┌────────

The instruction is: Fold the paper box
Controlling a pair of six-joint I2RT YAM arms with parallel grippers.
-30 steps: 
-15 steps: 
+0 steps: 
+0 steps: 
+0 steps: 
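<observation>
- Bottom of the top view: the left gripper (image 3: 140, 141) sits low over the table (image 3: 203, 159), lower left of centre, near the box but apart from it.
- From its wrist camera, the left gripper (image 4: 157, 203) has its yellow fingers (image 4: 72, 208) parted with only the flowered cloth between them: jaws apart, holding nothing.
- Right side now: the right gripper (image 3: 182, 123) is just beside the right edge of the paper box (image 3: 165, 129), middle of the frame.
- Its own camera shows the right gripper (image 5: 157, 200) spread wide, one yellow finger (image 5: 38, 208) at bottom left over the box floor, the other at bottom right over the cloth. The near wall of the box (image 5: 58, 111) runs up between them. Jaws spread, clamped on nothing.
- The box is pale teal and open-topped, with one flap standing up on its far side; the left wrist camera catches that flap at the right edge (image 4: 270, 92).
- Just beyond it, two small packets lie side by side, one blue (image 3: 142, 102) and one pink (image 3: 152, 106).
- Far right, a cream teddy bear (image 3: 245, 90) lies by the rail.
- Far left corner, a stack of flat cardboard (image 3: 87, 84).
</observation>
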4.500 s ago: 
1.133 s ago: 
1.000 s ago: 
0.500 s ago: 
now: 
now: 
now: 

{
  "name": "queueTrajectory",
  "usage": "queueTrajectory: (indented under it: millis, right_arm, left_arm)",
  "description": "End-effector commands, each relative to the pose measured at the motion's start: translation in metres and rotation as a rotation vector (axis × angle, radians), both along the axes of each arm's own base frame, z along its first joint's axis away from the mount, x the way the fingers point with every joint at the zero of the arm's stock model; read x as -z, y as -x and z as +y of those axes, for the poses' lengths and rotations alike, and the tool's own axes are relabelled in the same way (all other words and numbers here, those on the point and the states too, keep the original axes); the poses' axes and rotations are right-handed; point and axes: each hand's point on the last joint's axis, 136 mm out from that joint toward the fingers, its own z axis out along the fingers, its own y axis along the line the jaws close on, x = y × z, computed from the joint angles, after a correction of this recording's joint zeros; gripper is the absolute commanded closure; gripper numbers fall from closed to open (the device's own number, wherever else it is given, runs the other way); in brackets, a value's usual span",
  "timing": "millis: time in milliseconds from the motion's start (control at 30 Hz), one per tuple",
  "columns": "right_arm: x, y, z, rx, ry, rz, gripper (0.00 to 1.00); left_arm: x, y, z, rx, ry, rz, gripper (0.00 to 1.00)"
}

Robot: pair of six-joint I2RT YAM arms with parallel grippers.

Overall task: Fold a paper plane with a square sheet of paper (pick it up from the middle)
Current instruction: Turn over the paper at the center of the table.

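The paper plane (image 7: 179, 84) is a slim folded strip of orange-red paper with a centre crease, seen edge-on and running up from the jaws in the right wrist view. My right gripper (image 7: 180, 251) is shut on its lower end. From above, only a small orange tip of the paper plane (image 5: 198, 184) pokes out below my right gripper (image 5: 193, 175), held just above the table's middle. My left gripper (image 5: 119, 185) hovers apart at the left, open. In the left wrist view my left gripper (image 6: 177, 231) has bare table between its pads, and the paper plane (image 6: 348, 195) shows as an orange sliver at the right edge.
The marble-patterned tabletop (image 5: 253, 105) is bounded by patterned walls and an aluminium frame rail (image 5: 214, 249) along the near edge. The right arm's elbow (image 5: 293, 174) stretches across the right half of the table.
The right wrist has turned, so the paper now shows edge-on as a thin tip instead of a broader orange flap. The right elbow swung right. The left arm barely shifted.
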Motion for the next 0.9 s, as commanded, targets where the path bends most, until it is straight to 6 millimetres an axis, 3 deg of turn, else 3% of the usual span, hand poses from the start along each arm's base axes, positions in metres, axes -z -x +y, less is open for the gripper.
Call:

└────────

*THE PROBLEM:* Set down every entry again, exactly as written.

*RESULT OF THIS TASK:*
The instruction is: Fold the paper box
Controlling a pair of six-joint I2RT YAM arms with parallel grippers.
-30 steps: 
-15 steps: 
+0 steps: 
+0 steps: 
+0 steps: 
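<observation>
- Bottom of the top view: the left gripper (image 3: 140, 141) sits low over the table (image 3: 203, 159), lower left of centre, near the box but apart from it.
- From its wrist camera, the left gripper (image 4: 157, 203) has its yellow fingers (image 4: 72, 208) parted with only the flowered cloth between them: jaws apart, holding nothing.
- Right side now: the right gripper (image 3: 182, 123) is just beside the right edge of the paper box (image 3: 165, 129), middle of the frame.
- Its own camera shows the right gripper (image 5: 157, 200) spread wide, one yellow finger (image 5: 38, 208) at bottom left over the box floor, the other at bottom right over the cloth. The near wall of the box (image 5: 58, 111) runs up between them. Jaws spread, clamped on nothing.
- The box is pale teal and open-topped, with one flap standing up on its far side; the left wrist camera catches that flap at the right edge (image 4: 270, 92).
- Just beyond it, two small packets lie side by side, one blue (image 3: 142, 102) and one pink (image 3: 152, 106).
- Far right, a cream teddy bear (image 3: 245, 90) lies by the rail.
- Far left corner, a stack of flat cardboard (image 3: 87, 84).
</observation>
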4.500 s ago: 
1.133 s ago: 
1.000 s ago: 
0.500 s ago: 
now: 
now: 
now: 

{
  "name": "queueTrajectory",
  "usage": "queueTrajectory: (indented under it: millis, right_arm, left_arm)",
  "description": "End-effector commands, each relative to the pose measured at the motion's start: translation in metres and rotation as a rotation vector (axis × angle, radians), both along the axes of each arm's own base frame, z along its first joint's axis away from the mount, x the way the fingers point with every joint at the zero of the arm's stock model; read x as -z, y as -x and z as +y of those axes, for the poses' lengths and rotations alike, and the tool's own axes are relabelled in the same way (all other words and numbers here, those on the point and the states too, keep the original axes); the poses' axes and rotations are right-handed; point and axes: each hand's point on the last joint's axis, 136 mm out from that joint toward the fingers, its own z axis out along the fingers, its own y axis along the line the jaws close on, x = y × z, computed from the joint angles, after a correction of this recording's joint zeros; gripper is the absolute commanded closure; gripper numbers fall from closed to open (the device's own number, wherever else it is given, runs the other way); in brackets, a value's usual span",
  "timing": "millis: time in milliseconds from the motion's start (control at 30 Hz), one per tuple",
  "columns": "right_arm: x, y, z, rx, ry, rz, gripper (0.00 to 1.00); left_arm: x, y, z, rx, ry, rz, gripper (0.00 to 1.00)"
}

Robot: pair of six-joint I2RT YAM arms with parallel grippers.

Overall task: Fold a paper plane with a square sheet of paper (pick it up from the middle)
Current instruction: Turn over the paper at the center of the table.

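The paper plane (image 7: 179, 84) is a slim folded strip of orange-red paper with a centre crease, seen edge-on and running up from the jaws in the right wrist view. My right gripper (image 7: 180, 251) is shut on its lower end. From above, only a small orange tip of the paper plane (image 5: 198, 184) pokes out below my right gripper (image 5: 193, 175), held just above the table's middle. My left gripper (image 5: 119, 185) hovers apart at the left, open. In the left wrist view my left gripper (image 6: 177, 231) has bare table between its pads, and the paper plane (image 6: 348, 195) shows as an orange sliver at the right edge.
The marble-patterned tabletop (image 5: 253, 105) is bounded by patterned walls and an aluminium frame rail (image 5: 214, 249) along the near edge. The right arm's elbow (image 5: 293, 174) stretches across the right half of the table.
The right wrist has turned, so the paper now shows edge-on as a thin tip instead of a broader orange flap. The right elbow swung right. The left arm barely shifted.
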Motion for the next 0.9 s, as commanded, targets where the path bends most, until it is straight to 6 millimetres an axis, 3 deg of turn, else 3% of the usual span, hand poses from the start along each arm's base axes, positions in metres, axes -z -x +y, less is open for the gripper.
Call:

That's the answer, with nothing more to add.